Ademais, com base nas ideias delineadas nesta seção, é possível observar que, de forma geral, há semelhanças em relação ao papel e ao trabalho geral da coordenação pedagógica nas creches da Itália e as funções/papéis/trabalho desse profissional evidenciados em algumas pesquisas (ALVES, 2007; GOMES, 2011; WALTRICK, 2008) e estudos (BRUNO; ABREU; MONÇÃO, 2010; ZUMPANO; ALMEIDA, 2012) brasileiros.
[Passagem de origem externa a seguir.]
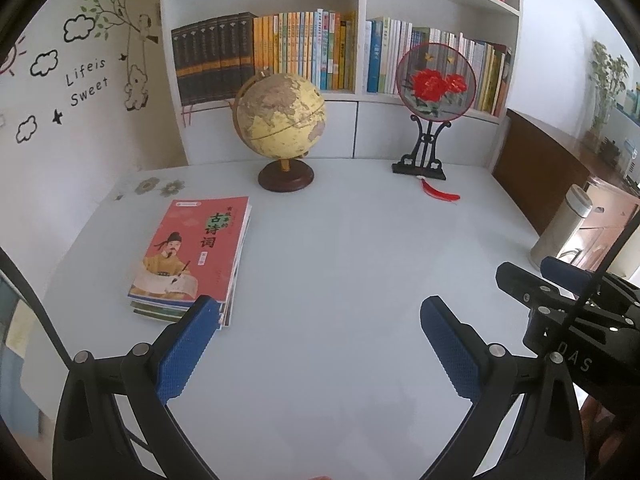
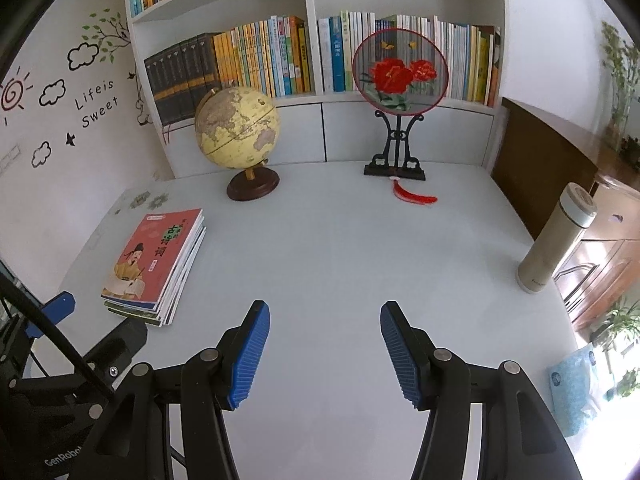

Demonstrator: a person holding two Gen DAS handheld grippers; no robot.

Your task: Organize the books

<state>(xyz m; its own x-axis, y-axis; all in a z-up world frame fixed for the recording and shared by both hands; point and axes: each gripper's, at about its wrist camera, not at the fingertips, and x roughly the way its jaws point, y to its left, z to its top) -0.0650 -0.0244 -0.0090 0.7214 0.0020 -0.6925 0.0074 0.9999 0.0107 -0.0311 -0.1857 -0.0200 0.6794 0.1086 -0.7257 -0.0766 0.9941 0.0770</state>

Apesar das diferenças na estrutura e funcionamento dos serviços de atendimento educacional para a primeira infância, os dois países ratificam a ideia de que são diversas e alargadas as funções que configuram o trabalho da coordenação pedagógica na Educação Infantil, abrangendo aspectos pedagógicos, administrativos e relacionais. A abrangência de cada um desses aspectos destaca a complexidade que marca a profissionalidade específica do trabalho da coordenação pedagógica na Educação Infantil, que precisa ter como referência as particularidades do atendimento aos bebês, crianças bem pequenas e crianças pequenas, que se diferenciam das particularidades de outras etapas da educação em decorrência das características das crianças, sujeitos da educação em creches e pré-escolas.

É preciso ressaltar, no entanto, a noção de que, na Itália, a coordenação pedagógica e os aspectos que envolvem o seu trabalho são amplamente reconhecidos e discutidos pela administração municipal e pela gestão social de creches e pré-escolas (FILIPPINI, 1999), enquanto no contexto brasileiro, a discussão acerca da relevância desse profissional em instituições de Educação Infantil apenas se anuncia. Desse modo, a construção da sua profissionalidade, tanto no campo teórico como concreto, constitui um desafio.